Return the run of lines below that opens with the line containing "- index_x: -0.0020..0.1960" and closes with the line containing "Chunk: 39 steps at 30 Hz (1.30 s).", keeping each one exact.

§ SUPPLIED ENTRIES:

☆ ☆ ☆

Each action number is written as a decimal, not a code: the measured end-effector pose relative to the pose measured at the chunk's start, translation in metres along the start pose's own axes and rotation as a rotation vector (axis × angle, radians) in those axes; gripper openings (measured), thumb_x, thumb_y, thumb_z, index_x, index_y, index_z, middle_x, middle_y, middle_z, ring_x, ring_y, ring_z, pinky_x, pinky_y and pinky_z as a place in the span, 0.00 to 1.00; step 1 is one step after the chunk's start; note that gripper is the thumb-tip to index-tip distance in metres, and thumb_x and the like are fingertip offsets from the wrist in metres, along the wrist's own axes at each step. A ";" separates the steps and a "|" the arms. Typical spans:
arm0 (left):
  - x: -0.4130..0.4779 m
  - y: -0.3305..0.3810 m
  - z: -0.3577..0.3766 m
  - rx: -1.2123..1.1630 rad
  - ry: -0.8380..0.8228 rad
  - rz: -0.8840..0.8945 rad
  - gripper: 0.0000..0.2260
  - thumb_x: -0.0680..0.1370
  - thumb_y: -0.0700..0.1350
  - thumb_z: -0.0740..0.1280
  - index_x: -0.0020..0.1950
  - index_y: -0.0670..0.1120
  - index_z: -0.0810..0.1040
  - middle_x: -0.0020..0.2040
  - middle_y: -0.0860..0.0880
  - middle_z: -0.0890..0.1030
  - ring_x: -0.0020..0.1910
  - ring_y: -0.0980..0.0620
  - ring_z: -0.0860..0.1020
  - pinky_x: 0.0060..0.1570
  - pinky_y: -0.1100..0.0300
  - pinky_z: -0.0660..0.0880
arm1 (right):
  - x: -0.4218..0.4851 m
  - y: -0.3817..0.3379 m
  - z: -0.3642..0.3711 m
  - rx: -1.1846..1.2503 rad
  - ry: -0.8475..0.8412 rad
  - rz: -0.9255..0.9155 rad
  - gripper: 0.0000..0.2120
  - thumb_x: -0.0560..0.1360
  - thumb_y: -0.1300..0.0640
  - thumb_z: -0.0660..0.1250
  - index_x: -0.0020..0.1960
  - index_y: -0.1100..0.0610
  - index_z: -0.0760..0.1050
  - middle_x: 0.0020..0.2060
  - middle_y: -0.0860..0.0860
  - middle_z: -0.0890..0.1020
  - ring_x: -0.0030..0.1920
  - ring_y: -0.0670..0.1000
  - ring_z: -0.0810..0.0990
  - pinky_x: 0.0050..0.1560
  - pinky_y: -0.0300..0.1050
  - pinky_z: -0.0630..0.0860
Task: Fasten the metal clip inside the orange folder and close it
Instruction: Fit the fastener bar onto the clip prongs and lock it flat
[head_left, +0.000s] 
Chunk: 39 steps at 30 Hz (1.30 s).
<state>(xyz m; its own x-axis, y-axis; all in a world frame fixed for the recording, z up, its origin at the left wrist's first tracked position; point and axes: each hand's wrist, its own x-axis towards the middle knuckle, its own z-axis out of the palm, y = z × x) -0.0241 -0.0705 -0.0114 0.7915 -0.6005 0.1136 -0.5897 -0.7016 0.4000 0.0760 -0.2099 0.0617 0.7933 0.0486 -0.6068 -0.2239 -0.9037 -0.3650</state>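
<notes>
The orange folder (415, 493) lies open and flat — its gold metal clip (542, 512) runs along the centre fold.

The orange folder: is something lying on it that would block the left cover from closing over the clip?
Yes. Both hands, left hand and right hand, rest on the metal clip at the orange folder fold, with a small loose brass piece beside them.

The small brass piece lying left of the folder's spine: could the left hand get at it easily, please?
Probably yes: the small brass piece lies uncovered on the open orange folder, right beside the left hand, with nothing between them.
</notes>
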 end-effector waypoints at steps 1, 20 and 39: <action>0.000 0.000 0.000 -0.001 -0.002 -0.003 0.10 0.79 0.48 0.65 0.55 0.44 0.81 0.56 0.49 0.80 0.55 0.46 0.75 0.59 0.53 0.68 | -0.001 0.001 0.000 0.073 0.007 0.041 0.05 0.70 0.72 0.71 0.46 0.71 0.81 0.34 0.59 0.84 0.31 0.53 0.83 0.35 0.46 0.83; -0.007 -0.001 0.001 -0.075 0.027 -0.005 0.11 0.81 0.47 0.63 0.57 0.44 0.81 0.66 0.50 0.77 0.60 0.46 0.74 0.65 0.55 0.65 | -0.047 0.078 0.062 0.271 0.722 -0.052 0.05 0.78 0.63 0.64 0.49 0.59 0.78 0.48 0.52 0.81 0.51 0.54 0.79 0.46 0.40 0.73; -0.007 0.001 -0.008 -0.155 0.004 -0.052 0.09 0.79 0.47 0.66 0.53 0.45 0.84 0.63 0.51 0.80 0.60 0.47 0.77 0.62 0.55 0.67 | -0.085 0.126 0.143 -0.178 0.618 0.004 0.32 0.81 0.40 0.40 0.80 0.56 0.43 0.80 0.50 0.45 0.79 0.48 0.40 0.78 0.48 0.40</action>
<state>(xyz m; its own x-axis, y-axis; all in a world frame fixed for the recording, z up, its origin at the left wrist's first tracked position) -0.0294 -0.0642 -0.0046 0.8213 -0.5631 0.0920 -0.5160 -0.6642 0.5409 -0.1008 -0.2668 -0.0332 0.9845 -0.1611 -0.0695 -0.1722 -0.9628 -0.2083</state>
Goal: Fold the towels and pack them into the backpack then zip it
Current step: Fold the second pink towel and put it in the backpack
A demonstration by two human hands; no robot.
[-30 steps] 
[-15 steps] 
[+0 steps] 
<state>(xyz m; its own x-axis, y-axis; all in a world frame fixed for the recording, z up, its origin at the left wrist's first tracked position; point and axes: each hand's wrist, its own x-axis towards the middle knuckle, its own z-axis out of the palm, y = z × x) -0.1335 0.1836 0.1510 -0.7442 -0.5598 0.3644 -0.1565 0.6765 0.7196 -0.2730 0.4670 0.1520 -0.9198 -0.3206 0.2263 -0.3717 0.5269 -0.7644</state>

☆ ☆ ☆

§ OUTPUT FOR THIS TASK:
  - index_x: -0.0020..0.1960
  - index_y: -0.1100..0.0610
  - index_z: -0.0760..0.1050
  - middle_x: 0.0020..0.2060
  - middle_y: -0.0860..0.0860
  - middle_z: -0.0890..0.1020
  - ring_x: -0.0030..0.1920
  - ring_y: -0.0670..0.1000
  - ring_z: -0.0810..0.0990
  - pinky_x: 0.0050..0.1560
  - pinky_y: -0.0300..0.1050
  - pinky_z: -0.0630..0.0860
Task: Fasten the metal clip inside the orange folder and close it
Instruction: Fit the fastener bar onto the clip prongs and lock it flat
[head_left, +0.000s] 
Chunk: 39 steps at 30 Hz (1.30 s).

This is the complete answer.